Yes, let Rachel Ray use it in the kitchen instead. It does great there.
Kate why do you hate to tell us that it dried? I assume because you added some as a medium then saw that the drying was slowed and posted a thread and were told that it will not dry. That isn't the case as you saw, it is possible to add some to paints that are already made with good binding oils and eventually it may dry to the touch but the paint film will not be as good as it would be if you had used a proper binding oil for your medium.
You can sort of get away with adding a little but it will do nothing but harm. You will find no paints made with straight olive oil. Lipid chemistry is not easily understood but here is a brief summary of what is going on here. All oils are composed of mixtures of varying concentrations of fatty acids. Olive oil is mainly composed of oleic acid. There is a certain percentage of oleic acid in nearly all of the binding oils we use in paints. Even in linseed, walnut, and safflower oil you will have a small percentage of oleic acid. But they are mostly composed of linolenic and linoleic acid. These will oxidize and make good polymers that make good paint films. But what you added was a higher amount of oleic acid, which does not polymerize well.

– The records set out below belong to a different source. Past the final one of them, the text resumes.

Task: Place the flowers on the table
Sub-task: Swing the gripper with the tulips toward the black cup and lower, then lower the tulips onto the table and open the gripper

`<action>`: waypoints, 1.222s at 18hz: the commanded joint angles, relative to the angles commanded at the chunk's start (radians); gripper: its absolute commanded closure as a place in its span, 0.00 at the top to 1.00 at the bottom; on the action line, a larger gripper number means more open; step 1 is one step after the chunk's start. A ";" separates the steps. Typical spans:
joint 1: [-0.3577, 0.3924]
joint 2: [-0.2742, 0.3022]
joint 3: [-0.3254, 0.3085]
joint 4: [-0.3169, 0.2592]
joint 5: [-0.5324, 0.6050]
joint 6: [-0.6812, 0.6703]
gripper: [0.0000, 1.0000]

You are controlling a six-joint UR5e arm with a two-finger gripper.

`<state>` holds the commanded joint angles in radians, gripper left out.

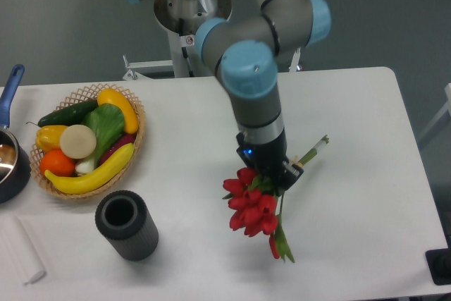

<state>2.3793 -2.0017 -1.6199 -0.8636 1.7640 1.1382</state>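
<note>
The flowers are a bunch of red tulips with green leaves. Their stems stick out to the upper right. My gripper is shut on the bunch near the base of the blooms. The red heads hang down to the lower left over the white table. I cannot tell whether the lowest blooms touch the table. My fingers are mostly hidden behind the wrist and the flowers.
A wicker basket of fruit and vegetables sits at the left. A dark grey cylinder stands in front of it. A pot with a blue handle is at the far left edge. A white block lies at the front left.
</note>
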 joint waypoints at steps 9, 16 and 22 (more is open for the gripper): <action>-0.038 -0.100 0.002 0.006 0.000 -0.002 0.37; -0.042 -0.114 0.006 0.015 -0.015 -0.003 0.49; -0.043 -0.051 -0.003 0.015 -0.023 -0.002 1.00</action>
<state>2.3362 -2.0527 -1.6229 -0.8482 1.7411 1.1367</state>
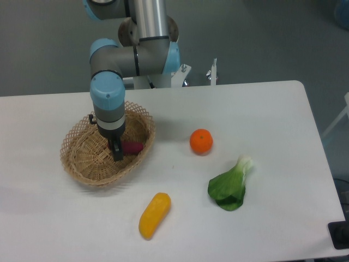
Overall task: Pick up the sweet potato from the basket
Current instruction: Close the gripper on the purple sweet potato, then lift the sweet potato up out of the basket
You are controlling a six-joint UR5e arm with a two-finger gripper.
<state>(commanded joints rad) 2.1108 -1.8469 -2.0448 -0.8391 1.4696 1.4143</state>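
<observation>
Reaching down into the basket (82, 164), the gripper (117, 153) sits at the sweet potato's (132, 147) left end; finger spread cannot be told. A sound grasp needs the fingers straddling the tuber's middle, so shifting right seems wise.

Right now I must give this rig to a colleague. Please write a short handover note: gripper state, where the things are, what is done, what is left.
Gripper: lowered into the basket, fingertips at the left end of the sweet potato. Whether the jaws are open or closed on it cannot be told from this view.
Sweet potato: lying in the basket, right side, not lifted.
Outside the basket, on the table: orange fruit, yellow vegetable, leafy green.
Done: approach.
Left: confirm grasp, lift the sweet potato out.
</observation>
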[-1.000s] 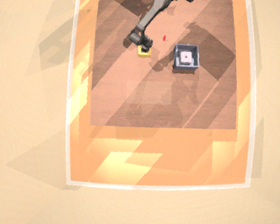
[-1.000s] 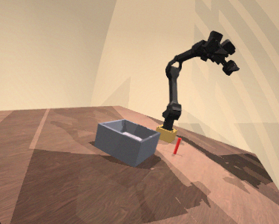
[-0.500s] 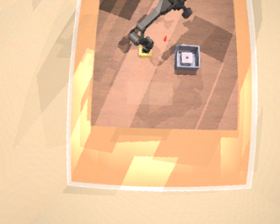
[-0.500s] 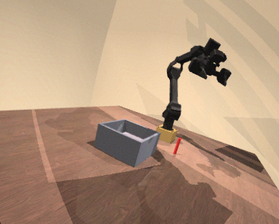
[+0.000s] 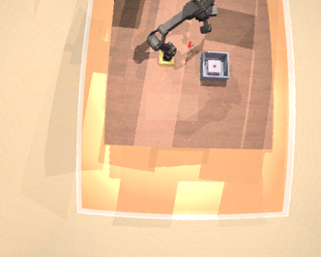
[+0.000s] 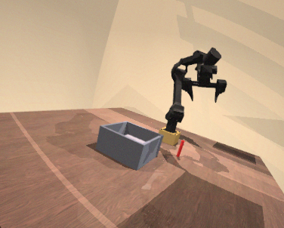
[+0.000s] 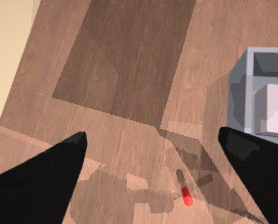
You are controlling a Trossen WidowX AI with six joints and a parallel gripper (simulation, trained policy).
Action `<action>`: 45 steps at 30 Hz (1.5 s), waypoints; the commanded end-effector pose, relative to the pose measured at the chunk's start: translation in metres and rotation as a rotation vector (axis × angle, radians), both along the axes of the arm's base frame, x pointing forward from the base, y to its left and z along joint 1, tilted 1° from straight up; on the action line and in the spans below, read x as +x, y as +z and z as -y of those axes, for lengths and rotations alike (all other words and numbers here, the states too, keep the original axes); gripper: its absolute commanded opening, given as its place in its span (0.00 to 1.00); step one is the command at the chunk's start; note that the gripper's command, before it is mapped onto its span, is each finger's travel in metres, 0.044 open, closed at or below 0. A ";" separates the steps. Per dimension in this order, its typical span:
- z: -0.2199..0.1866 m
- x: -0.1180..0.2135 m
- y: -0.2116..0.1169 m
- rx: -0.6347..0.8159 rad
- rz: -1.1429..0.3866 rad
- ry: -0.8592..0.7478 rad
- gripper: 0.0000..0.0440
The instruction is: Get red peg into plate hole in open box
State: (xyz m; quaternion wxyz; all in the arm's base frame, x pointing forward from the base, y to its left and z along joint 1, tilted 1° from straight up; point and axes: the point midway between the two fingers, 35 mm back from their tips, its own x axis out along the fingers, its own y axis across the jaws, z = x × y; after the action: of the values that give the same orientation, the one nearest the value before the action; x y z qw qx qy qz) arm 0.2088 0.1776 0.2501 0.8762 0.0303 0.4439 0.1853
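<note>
The red peg [image 5: 190, 44] [image 6: 180, 148] [image 7: 186, 196] stands upright on the table, between the arm's base and the box. The grey-blue open box [image 5: 202, 68] [image 6: 120, 149] [image 7: 237, 107] stands on the table beside it. A pale plate [image 5: 211, 71] [image 6: 134, 139] [image 7: 270, 107] lies at its bottom, with a small dark hole seen in the top view. My gripper [image 6: 204, 101] [image 7: 153, 135] is wide open and empty, high above the table. In the wrist view the peg shows below and between the fingertips, nearer the right finger.
The arm's yellow base block [image 5: 166, 64] [image 6: 169, 137] stands close to the peg and the box. The wooden table [image 5: 136, 106] [image 6: 38, 166] [image 7: 135, 45] carries dark shadows of the arm and other shapes. The box's raised walls surround the plate.
</note>
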 end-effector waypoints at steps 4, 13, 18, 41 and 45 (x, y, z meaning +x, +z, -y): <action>0.017 -0.011 -0.037 -0.004 -0.194 -0.188 1.00; 0.033 -0.029 -0.078 -0.037 -0.402 -0.424 1.00; 0.041 -0.041 -0.101 -0.075 -0.508 -0.559 1.00; 0.040 -0.058 -0.193 -0.186 -0.708 -0.910 1.00; 0.037 -0.055 -0.210 -0.180 -0.705 -0.917 1.00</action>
State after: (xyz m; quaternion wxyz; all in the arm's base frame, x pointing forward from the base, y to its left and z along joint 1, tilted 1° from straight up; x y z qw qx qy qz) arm 0.1535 0.1388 0.0559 0.6688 0.2016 0.6639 -0.2671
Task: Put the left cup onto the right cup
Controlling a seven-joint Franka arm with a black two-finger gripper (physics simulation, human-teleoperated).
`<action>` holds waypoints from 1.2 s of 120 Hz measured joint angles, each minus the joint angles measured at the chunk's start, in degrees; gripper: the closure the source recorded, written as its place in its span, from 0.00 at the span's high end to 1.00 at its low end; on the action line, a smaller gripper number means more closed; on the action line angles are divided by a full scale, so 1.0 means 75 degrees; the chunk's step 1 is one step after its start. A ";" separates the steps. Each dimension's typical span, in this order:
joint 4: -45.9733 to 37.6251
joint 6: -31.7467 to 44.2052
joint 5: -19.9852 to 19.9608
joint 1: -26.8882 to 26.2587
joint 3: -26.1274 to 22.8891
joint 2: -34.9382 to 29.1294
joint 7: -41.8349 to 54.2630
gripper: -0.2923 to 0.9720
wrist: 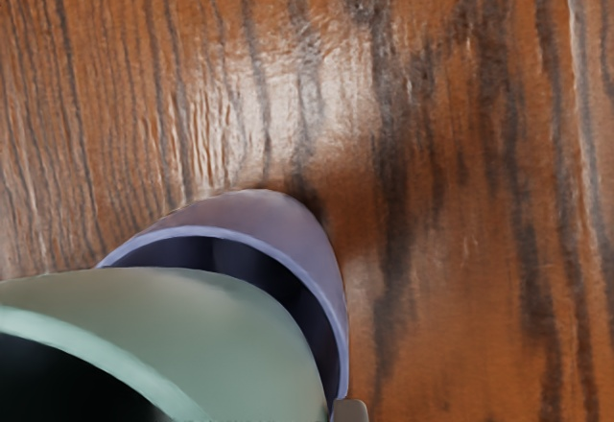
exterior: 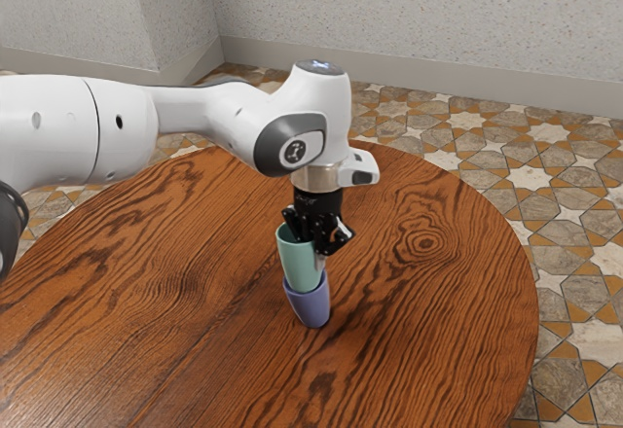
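Exterior view: the arm comes in from the exterior view's left and points the gripper straight down over the middle of the round wooden table. The green cup sits inside the purple cup, its base down in the purple one's mouth and most of its body sticking out above. It's tilted, with the rim leaning toward the exterior view's left. The purple cup stands upright on the tabletop. The gripper is right at the green cup's rim, black parts on both sides of it. I can't tell whether it's clamped on the cup wall or let go, since contact isn't readable from this angle.

Wrist view adds detail the side cam doesn't give. I look down into the green cup, directly under the hand, with its dark inside showing. Behind it the purple cup shows its rim as a pale arc, with a dark gap between that rim and the green wall, so the fit is loose on that side. Past both there's wood grain of the table.

The side cam alone gives the room: patterned floor tiles and a pale speckled wall.
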 joint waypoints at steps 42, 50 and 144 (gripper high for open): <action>-0.0030 0.0129 -0.0284 0.0066 0.0009 0.0103 -0.0079 0.51; -0.0021 0.0146 -0.0320 0.0068 0.0010 0.0111 -0.0086 0.58; 0.0554 -0.1568 0.0562 0.1511 0.0357 -0.2299 0.0381 0.76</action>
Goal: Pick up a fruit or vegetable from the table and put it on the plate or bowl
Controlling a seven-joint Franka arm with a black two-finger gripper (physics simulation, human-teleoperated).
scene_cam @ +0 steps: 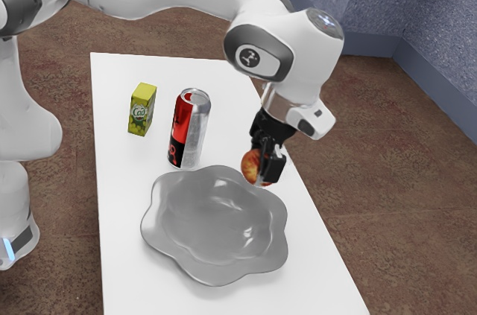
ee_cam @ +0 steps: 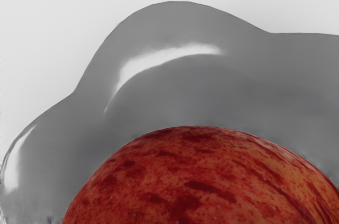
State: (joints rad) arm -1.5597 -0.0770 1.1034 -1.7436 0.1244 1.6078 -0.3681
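Note:
A red and yellow apple hangs in my black gripper, whose fingers are shut on it from two sides. It hovers just over the far right rim of the grey scalloped bowl on the white table. In the wrist view the speckled red apple sits close under my hand, with the glossy grey bowl spreading beneath and beyond it.
A red and silver drink can stands just behind the bowl. A small yellow-green juice carton is to the can's left in the exterior view. The table's right edge runs close under the gripper, with brown floor beyond.

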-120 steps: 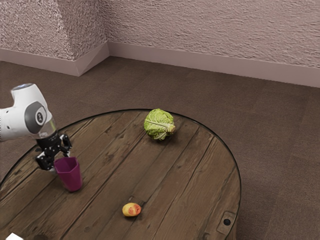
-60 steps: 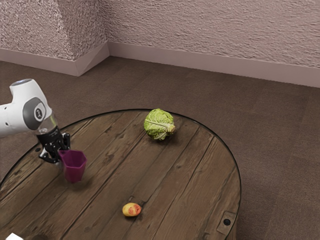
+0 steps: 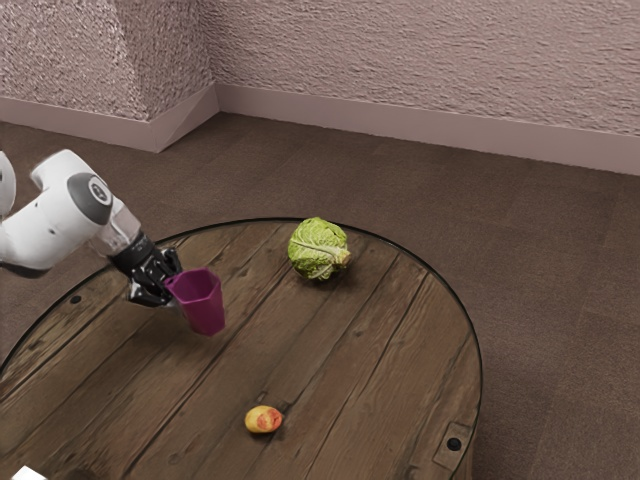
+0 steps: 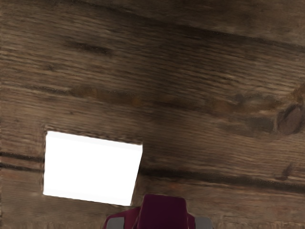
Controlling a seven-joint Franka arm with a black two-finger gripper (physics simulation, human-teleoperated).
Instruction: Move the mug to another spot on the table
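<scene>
The mug is a magenta tumbler, tilted and held a little above the round wooden table, toward the exterior view's left. My black gripper is shut on its rim on the side nearer the arm. In the wrist view the mug shows as a dark red shape just under the hand, over the table's planks.
A green cabbage sits near the table's far edge. A small yellow-red apple lies near the front. A white flat patch lies on the wood below the hand, and a white corner shows at the table's front left.
My gripper has carried the mug up and toward the exterior view's right, away from the table's left edge and closer to the cabbage. The mug now tilts more.
</scene>
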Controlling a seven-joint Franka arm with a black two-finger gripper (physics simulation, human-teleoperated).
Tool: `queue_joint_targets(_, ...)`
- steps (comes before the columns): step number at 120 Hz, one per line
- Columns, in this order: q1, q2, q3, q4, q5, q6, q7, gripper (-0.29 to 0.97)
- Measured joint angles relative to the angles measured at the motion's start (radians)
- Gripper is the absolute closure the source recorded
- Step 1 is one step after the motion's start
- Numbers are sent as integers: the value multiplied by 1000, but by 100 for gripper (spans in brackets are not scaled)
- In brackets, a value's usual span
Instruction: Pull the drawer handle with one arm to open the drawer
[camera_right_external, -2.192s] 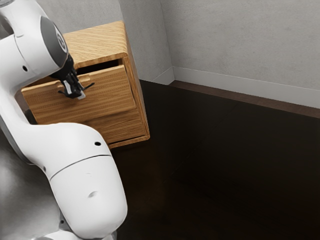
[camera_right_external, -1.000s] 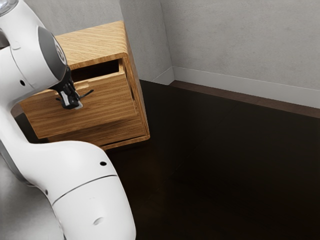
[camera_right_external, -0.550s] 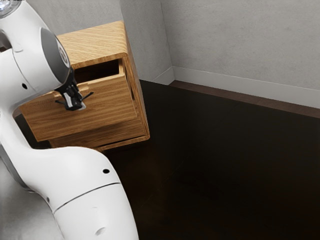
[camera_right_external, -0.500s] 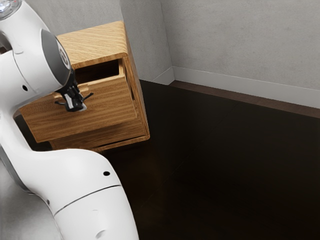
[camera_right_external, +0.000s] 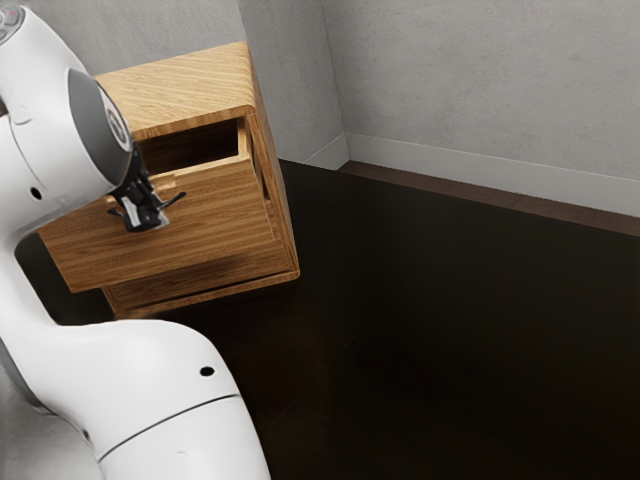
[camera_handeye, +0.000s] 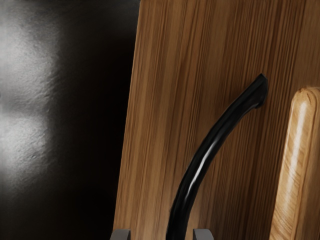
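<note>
A light wooden cabinet (camera_right_external: 195, 90) stands by the wall, and its top drawer (camera_right_external: 190, 225) is pulled partly out, with a dark gap showing behind the front panel. My gripper (camera_right_external: 140, 212) is at the drawer's black curved handle (camera_handeye: 215, 145), near the front panel's upper edge. In the wrist view the handle runs down between my two grey fingertips (camera_handeye: 121, 234). It lies close against one fingertip and a visible gap separates it from the other, so the gripper is open around the handle.
My white arm fills the exterior view's left and lower left. A dark glossy floor (camera_right_external: 450, 320) spreads to the exterior view's right, up to a grey wall with a pale baseboard (camera_right_external: 490, 170). A lower drawer front (camera_right_external: 200, 285) sits under the pulled one.
The drawer has slid further out of the cabinet, toward the exterior view's lower left. My gripper moved the same way with the handle, and the gap behind the drawer front has widened.
</note>
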Motion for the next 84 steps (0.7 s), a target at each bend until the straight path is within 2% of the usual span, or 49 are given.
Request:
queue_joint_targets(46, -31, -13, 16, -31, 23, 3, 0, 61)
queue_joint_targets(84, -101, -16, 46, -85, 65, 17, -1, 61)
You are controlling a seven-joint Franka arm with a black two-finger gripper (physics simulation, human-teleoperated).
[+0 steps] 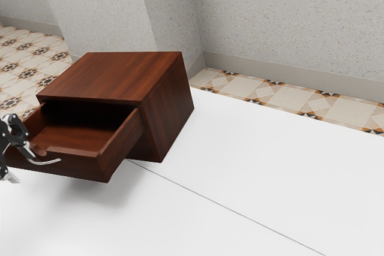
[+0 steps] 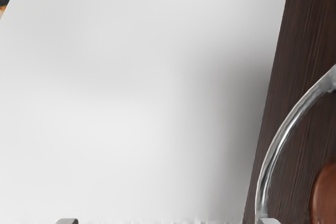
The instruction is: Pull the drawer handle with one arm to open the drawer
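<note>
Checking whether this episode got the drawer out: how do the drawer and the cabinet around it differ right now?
The drawer juts well out from the front of the cabinet. The drawer is an open-topped tray; the cabinet is a box with a closed top. The drawer carries a curved metal handle; the cabinet shows none. Both are the same reddish-brown wood.

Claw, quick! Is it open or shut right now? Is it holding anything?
Black claw: open and holding nothing. The curved silver metal handle of the pulled-out brown wooden drawer is right beside one finger.
</note>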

It is all about the unsaturated double bonds present in the particular acids.
Linolenic has three of these bonds, think linseed oil, it dries fast and it makes a longer chain sturdy polymer.
Linoleic has two of these bonds, think walnut, safflower, etc. and they dry slower and make a bit shorter more brittle chain polymer, but they are also very acceptable.
but poor old Olive oil mainly has oleic acid and it doesn't cut it for drying or for making a good polymer chain. You can add some, but not too much, the more you add, the more it will compromise both the drying and the paint film integrity.